_Action item_
Set down the data below from its first line to the line holding "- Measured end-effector", inclusive; omit all pictures.

_Data below_
+ + + + + + +

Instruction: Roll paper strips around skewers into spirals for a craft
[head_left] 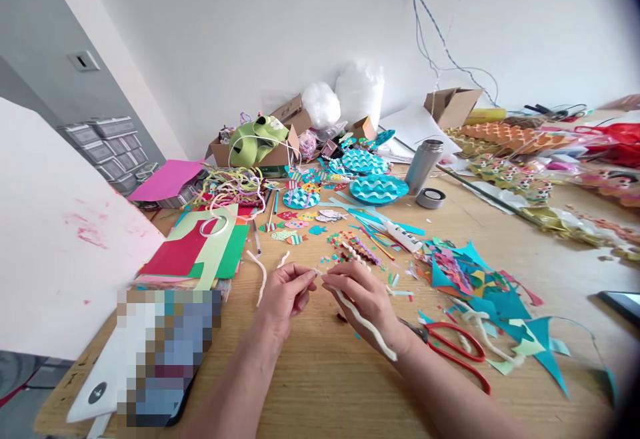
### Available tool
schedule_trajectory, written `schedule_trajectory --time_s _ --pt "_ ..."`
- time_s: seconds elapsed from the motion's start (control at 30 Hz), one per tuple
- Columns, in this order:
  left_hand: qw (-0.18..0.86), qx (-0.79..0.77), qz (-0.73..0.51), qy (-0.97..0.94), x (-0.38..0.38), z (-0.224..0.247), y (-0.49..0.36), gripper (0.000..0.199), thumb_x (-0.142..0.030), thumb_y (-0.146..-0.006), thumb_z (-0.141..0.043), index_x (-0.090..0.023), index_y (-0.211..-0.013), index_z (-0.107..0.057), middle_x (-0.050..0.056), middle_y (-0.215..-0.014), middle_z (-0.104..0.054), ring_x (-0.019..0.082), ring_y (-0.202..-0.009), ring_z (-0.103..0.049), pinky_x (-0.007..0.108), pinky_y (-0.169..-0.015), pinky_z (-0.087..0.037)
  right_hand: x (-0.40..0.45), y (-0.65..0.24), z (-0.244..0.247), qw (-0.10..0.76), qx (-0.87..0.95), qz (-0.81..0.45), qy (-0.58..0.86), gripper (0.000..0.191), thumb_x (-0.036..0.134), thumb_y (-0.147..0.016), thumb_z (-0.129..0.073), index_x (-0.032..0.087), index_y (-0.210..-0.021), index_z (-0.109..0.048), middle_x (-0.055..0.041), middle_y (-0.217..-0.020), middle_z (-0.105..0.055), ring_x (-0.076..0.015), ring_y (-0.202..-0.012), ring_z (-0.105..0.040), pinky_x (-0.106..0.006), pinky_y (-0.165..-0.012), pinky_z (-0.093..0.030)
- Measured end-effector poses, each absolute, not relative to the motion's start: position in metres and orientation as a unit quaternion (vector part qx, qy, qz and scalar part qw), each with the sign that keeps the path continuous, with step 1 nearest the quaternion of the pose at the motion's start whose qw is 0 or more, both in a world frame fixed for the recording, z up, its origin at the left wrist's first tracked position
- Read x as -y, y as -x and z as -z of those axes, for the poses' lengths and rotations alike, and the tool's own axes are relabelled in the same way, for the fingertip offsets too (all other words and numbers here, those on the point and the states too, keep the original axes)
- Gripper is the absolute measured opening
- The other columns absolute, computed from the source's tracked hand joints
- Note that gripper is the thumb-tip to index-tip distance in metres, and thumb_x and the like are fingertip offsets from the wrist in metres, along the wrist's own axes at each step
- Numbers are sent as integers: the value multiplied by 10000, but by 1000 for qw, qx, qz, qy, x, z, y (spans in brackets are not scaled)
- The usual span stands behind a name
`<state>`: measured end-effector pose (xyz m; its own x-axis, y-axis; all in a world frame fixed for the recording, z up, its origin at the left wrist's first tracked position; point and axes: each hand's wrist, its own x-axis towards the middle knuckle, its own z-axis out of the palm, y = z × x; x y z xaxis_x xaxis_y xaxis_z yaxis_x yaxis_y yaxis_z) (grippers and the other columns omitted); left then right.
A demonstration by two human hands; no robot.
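In the head view, the right hand [364, 296] pinches a fuzzy white stem [369, 326], its curve trailing toward five o'clock; the left hand [293, 287] is pinched closed, perhaps on the stem's blurred tip. Smooth wooden table [325, 386] stretches toward six o'clock. Red-looped scissors [460, 361] crowd four o'clock, blades hidden behind the right hand.

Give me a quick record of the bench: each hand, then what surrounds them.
Left hand: fingertips pinched near the right hand's; grip unclear
Right hand: holds white fuzzy pipe cleaner
Right side: red-handled scissors, partly hidden by the right arm
Left side: green paper sheet
Beyond hands: patterned paper fish cutouts; upright silver metal flask
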<state>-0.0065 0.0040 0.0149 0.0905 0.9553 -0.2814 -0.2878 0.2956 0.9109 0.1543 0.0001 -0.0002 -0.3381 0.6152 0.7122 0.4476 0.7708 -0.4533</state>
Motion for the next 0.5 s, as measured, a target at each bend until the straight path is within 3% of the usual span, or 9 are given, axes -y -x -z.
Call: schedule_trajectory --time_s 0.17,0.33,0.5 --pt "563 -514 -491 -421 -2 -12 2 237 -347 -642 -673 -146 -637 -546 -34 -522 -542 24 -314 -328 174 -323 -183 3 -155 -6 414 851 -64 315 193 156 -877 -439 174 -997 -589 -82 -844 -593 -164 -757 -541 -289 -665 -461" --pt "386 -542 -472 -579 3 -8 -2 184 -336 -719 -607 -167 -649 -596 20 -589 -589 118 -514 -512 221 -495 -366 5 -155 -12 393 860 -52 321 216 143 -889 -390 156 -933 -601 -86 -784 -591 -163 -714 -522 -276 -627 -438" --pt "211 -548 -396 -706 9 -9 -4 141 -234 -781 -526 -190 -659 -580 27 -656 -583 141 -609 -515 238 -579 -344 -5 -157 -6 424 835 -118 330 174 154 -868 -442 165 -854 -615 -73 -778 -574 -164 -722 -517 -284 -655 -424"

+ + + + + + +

_Result below_
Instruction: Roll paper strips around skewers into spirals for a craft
[head_left] 
### Available tool
schedule_trajectory, written `schedule_trajectory --time_s _ --pt "_ ..."`
- time_s: seconds elapsed from the motion's start (control at 30 Hz), one per tuple
- Columns, in this order:
  left_hand: qw (-0.18..0.86), qx (-0.79..0.77), qz (-0.73..0.51), qy (-0.97..0.94), x (-0.38..0.38), z (-0.224..0.247), y (-0.49..0.36), gripper (0.000..0.199), thumb_x (-0.142..0.030), thumb_y (-0.146..-0.006), thumb_z (-0.141..0.043), index_x (-0.090..0.023), index_y (-0.211..-0.013), index_z (-0.107..0.057), middle_x (-0.050..0.056), middle_y (-0.215..-0.014), middle_z (-0.104..0.054), ring_x (-0.019..0.082), ring_y (-0.202..-0.009), ring_z (-0.103..0.049), pinky_x (-0.007..0.108), pinky_y (-0.169..-0.015), pinky_z (-0.087..0.037)
  right_hand: x (-0.40..0.45), y (-0.65..0.24), z (-0.244..0.247), qw (-0.10..0.76), qx (-0.87..0.95), qz (-0.81..0.45), qy (-0.58..0.86), gripper (0.000..0.191), thumb_x (-0.036..0.134), thumb_y (-0.147..0.016), thumb_z (-0.129..0.073), index_x (-0.032..0.087), index_y (-0.210..-0.021), index_z (-0.109..0.048), middle_x (-0.055..0.041), middle_y (-0.217..-0.020), middle_z (-0.105..0.055), ring_x (-0.076..0.015), ring_y (-0.202..-0.012), ring_z (-0.105..0.040), pinky_x (-0.106..0.006), pinky_y (-0.165..-0.012), pinky_z (-0.093..0.030)
- Measured end-effector poses, each absolute, not relative to the motion's start: position in metres and orientation as a unit quaternion (vector part qx, qy, qz and scalar part qw), each with the sign that keeps the path continuous, with step 1 nearest the quaternion of the pose at the motion's start whose qw is 0 or more, both in a world frame fixed for the recording, z up, its origin at the left wrist's first tracked position

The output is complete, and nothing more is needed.